Быть может, выйди Женя замуж не за Скловского, она была бы уже счастливой матерью, растрепанной, дородной. Или представительницей обычной прослойки, остановившейся в своем развитии. И, кто знает, если сейчас все пойдет так же и дальше, не будет ей стимула, посыла, взрыва, она со временем превратится в ворчливую невоспитанную старуху, чересчур болтливую от одиночества, или бестактную, или желчную от впустую прожитой жизни…
Озарением для Гнеушева оказалось принести Жене того ребенка у моста. И скупо передать без лишних пояснений. Вульгарная соседка без расспросов отдала Гнеушеву ребенка, чтобы не возиться с детским домом. А мать уже лежала в земле. В послевоенную разруху едва ли кто-то начал бы всерьез интересоваться судьбой малыша.
Женя с восхищением оглядела бесценную ношу, не понимая до конца, что от нее требуется. Толчок счастья и скорби запоздалых сожалений сорвался одновременно с догадками, когда она поняла, что подразумевают замкнутые глаза Гнеушева, пьющие ее реакцию. Внешне же она как могла спокойно приняла на руки ребенка, оказавшегося девочкой, и опустила нос в ее льняные волосы, не зная, что сказать от обуздывающего ее вихря сплетшихся чувств и мыслей.
– Надежда, прошу любить и жаловать. Беспризорник.

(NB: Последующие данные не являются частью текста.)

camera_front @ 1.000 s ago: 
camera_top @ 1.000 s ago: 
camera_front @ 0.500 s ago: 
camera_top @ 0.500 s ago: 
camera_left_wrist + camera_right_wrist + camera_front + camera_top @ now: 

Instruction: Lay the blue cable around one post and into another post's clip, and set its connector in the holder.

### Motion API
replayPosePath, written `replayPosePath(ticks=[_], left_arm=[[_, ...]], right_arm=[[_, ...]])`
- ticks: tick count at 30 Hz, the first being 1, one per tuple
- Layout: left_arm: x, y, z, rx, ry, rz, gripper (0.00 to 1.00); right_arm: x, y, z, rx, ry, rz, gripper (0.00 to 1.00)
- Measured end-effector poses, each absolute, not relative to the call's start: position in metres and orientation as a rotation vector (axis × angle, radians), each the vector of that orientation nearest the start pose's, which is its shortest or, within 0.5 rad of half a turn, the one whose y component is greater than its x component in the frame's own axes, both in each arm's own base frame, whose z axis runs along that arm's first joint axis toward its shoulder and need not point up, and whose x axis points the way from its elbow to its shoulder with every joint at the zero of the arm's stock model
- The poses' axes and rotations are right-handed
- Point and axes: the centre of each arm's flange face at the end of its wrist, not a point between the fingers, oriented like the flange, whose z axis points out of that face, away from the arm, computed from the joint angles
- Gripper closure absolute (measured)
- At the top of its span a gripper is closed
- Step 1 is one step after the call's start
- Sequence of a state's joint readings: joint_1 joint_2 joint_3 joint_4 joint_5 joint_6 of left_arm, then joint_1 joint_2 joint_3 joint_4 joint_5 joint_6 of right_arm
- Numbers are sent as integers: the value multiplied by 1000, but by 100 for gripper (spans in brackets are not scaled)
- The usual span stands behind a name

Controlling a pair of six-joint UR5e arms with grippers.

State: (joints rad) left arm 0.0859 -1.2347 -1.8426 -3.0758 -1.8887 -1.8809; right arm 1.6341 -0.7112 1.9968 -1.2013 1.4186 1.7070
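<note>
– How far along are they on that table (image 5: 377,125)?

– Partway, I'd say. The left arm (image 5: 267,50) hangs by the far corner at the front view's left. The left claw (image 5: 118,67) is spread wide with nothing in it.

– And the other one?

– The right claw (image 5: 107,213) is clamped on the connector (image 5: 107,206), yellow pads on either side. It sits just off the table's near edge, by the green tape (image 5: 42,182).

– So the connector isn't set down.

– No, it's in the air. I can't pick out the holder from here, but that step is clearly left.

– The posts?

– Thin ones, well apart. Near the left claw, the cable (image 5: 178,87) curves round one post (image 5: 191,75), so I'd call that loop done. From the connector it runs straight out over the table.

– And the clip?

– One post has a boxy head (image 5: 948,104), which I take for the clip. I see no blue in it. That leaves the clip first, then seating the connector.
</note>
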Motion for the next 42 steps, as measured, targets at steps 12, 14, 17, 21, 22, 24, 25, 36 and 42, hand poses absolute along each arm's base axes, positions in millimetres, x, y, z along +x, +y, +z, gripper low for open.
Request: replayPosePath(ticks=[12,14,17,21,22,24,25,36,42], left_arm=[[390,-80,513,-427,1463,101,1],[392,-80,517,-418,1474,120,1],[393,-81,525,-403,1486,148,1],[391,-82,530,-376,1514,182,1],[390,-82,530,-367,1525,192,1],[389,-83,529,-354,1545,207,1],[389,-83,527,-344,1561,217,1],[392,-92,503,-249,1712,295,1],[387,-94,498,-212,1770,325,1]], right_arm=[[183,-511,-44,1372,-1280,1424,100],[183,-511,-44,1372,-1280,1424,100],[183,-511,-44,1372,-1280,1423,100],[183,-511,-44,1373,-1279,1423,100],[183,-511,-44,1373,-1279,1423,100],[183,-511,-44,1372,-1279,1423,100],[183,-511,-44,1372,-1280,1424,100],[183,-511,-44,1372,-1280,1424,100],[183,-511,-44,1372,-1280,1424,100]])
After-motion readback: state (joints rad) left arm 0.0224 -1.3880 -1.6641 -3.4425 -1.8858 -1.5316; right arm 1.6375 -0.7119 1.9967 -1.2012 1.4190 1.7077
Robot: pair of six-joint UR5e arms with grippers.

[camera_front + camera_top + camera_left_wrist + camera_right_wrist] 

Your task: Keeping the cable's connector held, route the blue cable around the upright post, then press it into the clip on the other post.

Максим, все чаще приходивший к Жене, был несказанно удивлен этим нежданным пополнением, но, если и усмотрел в этом какую-ту угрозу себе и своему спокойствию, благоразумно промолчал. Настала пора и ему переосмысливать некоторые аспекты своей жизни. Перспективы оказались заманчивее возможных трудностей.
Владимир глянул на Макса с уважением и каким-то непримиряющимся сродством, словно этого было недостаточно, чтобы растопить лед похожести и чисто мужской неприязни, корень которой был зарыт в соперничестве и нежелании иметь под боком кого-то идентичного. Хотелось быть в единственном экземпляре и одинокими вечерами собирать по частям осколки своей жизни, а не возрождаться так скоро.
– Это мой прощальный тебе подарок. На всю жизнь подарок, и, надеюсь, с дорогой памятью. Ты только оформи ее как надо.